Le nuove regole del gioco – Ultimo tassello per capire perché il grande sprint del fotovoltaico si dovrebbe essere esaurito, per essere sostituito da una nuova fase, sono le normative in pectore. Già il nuovo regolamento della Regione Puglia ha praticamente escluso coste e collina della provincia di Brindisi dalla corsa, restringendo il perimetro delle convenienze ai territori di Brindisi e della fascia sud di quello provinciale, dove è molto meno facile incappare in vincoli. Ma è giunto in commissione alla Camera un provvedimento del governo che punta a solarizzare le città, spostando il campo d’azione delle imprese concedendo del il futuro la possibilità di realizzare a terra solo impianti da un megawatt.

Per riepilogare: non c’è più la Dia per i nuovi impianti, ma solo l’Autorizzazione unica regionale con i controlli conseguenti; gli incentivi si stanno spostando sul minimo; i prezzi dei terreni aumentano (nessun agricoltore chiede meno di 30mila euro ad ettaro). Tutto ciò lascia prevedere che dei circa 400 megawatt dei progetti con Dia che riguardano il solo agro del Comune di Brindisi, ne saranno realizzati forse la metà. I lavori impegneranno per mesi almeno 500 unità, il Comune di Brindisi dovrebbe incamerare 2-3 milioni di euro dall’Ici che i proprietari degli impianti dovranno versare, oltre ad una percentuale a megawatt prodotto.

Non si ha però notizia della finalizzazione di queste entrate, né si sta pensando a come utilizzare le aree asservite agli impianti (quelle lasciate libere per legge), che agli agricoltori ai quali sono state offerte in uso non interessano più, ma potrebbero interessare invece a cooperative disposte a coltivarle.
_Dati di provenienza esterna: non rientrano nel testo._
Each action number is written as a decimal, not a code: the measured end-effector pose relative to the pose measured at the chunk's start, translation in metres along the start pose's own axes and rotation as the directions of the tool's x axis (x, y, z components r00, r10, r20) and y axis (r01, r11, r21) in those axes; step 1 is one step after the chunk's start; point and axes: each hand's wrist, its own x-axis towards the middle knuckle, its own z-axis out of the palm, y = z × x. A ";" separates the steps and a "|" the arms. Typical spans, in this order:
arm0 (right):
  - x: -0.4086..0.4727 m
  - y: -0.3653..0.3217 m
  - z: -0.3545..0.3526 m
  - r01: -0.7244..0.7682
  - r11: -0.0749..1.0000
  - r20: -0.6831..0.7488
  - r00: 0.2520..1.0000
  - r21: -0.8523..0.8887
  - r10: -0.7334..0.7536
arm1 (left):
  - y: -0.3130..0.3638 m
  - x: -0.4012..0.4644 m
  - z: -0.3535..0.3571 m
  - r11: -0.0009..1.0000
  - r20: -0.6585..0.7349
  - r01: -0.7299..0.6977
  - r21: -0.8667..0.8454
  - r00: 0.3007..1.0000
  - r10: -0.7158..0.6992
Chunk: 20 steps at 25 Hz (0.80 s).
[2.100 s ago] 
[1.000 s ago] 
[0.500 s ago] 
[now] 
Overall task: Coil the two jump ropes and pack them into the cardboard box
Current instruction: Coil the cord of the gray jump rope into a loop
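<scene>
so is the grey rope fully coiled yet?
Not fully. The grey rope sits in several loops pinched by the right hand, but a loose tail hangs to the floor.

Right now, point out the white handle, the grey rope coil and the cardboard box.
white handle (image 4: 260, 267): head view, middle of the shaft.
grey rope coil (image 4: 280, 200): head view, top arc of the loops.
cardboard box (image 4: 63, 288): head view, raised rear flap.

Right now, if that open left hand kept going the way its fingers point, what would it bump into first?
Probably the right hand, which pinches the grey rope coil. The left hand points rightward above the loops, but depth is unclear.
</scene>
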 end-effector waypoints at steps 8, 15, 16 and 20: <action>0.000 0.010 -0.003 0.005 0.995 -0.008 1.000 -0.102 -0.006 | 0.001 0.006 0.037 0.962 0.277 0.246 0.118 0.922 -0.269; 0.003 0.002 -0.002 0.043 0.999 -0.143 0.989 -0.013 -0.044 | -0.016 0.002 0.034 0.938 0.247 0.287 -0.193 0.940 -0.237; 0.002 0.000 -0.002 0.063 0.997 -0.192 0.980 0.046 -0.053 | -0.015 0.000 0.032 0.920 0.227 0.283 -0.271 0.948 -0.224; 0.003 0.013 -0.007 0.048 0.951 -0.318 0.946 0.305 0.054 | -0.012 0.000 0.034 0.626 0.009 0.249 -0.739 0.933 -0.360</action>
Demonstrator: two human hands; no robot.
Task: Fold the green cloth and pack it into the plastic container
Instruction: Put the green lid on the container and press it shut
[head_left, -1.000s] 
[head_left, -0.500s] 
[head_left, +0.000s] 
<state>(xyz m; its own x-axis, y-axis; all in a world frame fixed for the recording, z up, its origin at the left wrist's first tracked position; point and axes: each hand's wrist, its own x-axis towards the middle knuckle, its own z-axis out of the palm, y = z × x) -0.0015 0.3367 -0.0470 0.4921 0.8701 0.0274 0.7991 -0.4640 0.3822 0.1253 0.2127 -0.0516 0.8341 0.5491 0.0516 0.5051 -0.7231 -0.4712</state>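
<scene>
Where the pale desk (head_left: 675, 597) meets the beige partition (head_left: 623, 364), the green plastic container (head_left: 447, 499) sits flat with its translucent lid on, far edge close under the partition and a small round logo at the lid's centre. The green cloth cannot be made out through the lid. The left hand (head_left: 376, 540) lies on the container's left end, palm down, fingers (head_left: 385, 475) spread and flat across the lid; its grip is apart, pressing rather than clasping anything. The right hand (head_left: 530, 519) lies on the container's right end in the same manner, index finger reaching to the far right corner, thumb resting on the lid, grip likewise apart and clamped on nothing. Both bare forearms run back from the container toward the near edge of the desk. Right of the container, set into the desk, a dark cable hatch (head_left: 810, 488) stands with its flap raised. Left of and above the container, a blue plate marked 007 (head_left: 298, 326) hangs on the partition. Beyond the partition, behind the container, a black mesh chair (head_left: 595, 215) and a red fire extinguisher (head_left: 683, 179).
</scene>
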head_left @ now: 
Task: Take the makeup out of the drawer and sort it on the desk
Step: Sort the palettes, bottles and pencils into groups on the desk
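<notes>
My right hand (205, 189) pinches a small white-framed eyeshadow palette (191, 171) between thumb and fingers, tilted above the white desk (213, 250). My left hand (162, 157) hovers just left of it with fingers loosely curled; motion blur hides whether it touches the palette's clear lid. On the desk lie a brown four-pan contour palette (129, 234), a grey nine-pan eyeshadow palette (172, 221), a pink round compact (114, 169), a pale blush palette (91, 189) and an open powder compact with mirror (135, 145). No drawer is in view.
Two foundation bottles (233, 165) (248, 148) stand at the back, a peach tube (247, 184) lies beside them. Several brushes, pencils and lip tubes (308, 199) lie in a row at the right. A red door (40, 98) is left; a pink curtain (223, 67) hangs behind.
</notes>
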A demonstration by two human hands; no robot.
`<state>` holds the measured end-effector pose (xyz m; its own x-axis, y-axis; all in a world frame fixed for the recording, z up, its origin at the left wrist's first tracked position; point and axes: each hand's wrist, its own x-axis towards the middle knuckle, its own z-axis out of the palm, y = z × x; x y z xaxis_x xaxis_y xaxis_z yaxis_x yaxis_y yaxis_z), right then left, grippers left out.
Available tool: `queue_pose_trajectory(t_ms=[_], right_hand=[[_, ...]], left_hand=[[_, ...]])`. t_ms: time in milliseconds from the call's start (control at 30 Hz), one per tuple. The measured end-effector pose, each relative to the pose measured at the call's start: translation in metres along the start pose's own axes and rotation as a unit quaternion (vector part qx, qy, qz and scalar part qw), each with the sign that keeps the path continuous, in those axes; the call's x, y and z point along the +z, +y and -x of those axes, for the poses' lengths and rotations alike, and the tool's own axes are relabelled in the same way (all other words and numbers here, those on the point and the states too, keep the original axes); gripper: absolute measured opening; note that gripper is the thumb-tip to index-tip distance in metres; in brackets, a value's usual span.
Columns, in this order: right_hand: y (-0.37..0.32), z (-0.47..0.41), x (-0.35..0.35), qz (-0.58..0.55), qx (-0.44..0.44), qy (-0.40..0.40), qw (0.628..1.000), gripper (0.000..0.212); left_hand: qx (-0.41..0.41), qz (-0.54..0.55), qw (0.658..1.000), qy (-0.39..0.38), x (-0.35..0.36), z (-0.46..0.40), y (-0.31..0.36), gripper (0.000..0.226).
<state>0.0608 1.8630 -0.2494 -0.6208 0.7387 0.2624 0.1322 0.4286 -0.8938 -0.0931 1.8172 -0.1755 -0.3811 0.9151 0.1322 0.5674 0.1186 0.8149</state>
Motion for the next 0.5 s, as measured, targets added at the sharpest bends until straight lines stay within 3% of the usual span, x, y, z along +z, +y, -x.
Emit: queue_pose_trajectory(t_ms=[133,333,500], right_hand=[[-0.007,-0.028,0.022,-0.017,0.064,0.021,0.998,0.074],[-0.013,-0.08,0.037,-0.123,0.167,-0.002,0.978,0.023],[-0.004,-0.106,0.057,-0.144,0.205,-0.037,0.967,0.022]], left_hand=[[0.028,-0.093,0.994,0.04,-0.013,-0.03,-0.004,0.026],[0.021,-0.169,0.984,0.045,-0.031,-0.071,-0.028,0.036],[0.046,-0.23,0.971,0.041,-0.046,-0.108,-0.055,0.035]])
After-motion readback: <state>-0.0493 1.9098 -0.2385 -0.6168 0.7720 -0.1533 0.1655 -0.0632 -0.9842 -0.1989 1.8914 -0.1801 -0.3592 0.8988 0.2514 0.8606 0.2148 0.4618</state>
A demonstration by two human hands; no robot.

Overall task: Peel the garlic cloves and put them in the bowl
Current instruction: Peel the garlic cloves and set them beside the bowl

Le imprese sarebbero pronte a concederle a titolo gratuito. Insomma, c’è anche l’altra faccia del fotovoltaico di cui si parla poco, e che andrebbe invece valutata ed esplorata, nello stesso modo in cui si sarebbero dovuti monitorare i progetti, a quanto pare, per governare la problematica fase di avvio della produzione di energia da fonti rinnovabili.